## [TASK STATEMENT]
Transcribe only part of the material below: the lines from the one containing "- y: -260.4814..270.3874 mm" through the one containing "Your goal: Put", inclusive, exactly as written.
===== PROVIDED MATERIAL
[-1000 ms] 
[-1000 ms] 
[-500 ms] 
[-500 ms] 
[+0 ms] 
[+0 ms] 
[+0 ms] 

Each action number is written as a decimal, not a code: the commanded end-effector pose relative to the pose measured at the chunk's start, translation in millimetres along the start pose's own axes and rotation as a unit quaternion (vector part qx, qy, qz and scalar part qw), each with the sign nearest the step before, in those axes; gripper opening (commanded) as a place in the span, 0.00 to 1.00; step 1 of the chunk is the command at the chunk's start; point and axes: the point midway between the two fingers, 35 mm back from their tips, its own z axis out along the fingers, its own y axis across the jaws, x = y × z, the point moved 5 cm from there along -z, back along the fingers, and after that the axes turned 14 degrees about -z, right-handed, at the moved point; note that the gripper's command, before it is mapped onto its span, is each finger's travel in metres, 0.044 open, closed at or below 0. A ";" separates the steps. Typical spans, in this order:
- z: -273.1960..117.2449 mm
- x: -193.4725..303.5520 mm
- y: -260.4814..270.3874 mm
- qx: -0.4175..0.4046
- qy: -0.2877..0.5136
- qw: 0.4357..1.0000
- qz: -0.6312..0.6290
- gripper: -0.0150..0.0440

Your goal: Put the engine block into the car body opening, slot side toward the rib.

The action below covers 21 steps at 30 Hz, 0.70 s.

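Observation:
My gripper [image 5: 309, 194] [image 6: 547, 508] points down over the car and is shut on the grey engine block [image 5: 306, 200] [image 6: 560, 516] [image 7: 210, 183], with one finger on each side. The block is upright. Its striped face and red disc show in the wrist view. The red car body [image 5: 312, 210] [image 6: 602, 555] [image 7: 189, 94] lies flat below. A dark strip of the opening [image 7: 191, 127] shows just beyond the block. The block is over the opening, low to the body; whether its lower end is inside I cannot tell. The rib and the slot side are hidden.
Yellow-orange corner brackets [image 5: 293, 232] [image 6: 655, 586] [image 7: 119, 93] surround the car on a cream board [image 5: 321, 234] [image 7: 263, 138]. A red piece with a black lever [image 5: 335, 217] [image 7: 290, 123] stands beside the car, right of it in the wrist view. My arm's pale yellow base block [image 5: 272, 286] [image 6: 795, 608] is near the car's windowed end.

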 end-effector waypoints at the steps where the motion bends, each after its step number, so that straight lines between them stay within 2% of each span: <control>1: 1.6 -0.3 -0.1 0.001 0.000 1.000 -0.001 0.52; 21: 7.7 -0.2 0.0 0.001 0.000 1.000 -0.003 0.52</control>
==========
## [WRITTEN SOLUTION]
- y: -260.4814..270.3874 mm
- qx: -0.4175..0.4046
- qy: -0.2877..0.5136
- qw: 0.4357..1.0000
- qz: -0.6312..0.6290
- gripper: -0.0150..0.0440

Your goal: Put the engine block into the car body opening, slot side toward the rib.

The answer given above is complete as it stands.